| Your instructions |
Using the listing below, give the number of lines in which the string "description" appears, and nothing else.

| Input material |
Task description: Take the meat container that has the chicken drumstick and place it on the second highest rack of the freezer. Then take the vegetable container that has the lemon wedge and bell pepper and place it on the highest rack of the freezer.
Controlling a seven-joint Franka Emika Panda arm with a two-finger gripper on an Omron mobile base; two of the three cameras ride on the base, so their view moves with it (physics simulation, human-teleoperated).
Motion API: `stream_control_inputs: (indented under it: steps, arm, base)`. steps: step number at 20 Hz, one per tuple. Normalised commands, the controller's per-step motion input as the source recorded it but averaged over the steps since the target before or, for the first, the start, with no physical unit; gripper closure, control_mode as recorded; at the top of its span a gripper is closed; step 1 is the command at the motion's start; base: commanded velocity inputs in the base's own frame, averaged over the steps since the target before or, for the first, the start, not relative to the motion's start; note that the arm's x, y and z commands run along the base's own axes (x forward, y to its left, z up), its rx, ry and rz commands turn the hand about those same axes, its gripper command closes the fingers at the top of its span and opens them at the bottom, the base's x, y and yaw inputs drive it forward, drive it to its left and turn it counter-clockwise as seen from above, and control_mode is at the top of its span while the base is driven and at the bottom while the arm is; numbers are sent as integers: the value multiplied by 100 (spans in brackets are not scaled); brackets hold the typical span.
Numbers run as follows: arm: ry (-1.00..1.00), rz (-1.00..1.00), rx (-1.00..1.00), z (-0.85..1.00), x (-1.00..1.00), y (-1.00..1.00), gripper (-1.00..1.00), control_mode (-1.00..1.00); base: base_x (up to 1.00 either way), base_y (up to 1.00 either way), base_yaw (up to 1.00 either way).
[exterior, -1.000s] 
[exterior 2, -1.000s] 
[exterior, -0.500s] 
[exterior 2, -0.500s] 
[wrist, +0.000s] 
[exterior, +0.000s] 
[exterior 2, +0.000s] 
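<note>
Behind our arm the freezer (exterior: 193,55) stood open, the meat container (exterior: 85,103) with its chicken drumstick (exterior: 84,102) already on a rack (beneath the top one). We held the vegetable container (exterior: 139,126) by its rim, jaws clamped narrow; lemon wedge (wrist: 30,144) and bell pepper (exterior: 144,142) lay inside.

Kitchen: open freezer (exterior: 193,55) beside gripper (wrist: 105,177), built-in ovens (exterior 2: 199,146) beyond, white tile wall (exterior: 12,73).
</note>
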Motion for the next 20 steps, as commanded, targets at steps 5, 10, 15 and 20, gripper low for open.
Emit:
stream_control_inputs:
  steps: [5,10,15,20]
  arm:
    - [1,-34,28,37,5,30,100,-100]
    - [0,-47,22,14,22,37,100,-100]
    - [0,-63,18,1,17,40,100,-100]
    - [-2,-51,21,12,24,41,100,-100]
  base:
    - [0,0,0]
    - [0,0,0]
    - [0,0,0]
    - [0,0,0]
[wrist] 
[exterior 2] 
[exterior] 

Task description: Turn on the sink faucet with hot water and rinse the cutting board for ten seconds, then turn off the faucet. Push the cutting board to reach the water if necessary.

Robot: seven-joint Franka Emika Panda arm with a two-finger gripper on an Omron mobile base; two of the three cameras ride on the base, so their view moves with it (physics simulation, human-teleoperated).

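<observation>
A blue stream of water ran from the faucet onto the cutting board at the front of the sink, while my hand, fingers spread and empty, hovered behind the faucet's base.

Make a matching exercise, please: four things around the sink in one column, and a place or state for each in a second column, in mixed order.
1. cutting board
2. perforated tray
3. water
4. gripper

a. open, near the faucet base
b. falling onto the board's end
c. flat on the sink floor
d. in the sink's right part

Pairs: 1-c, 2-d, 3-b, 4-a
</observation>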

| Completed task |
2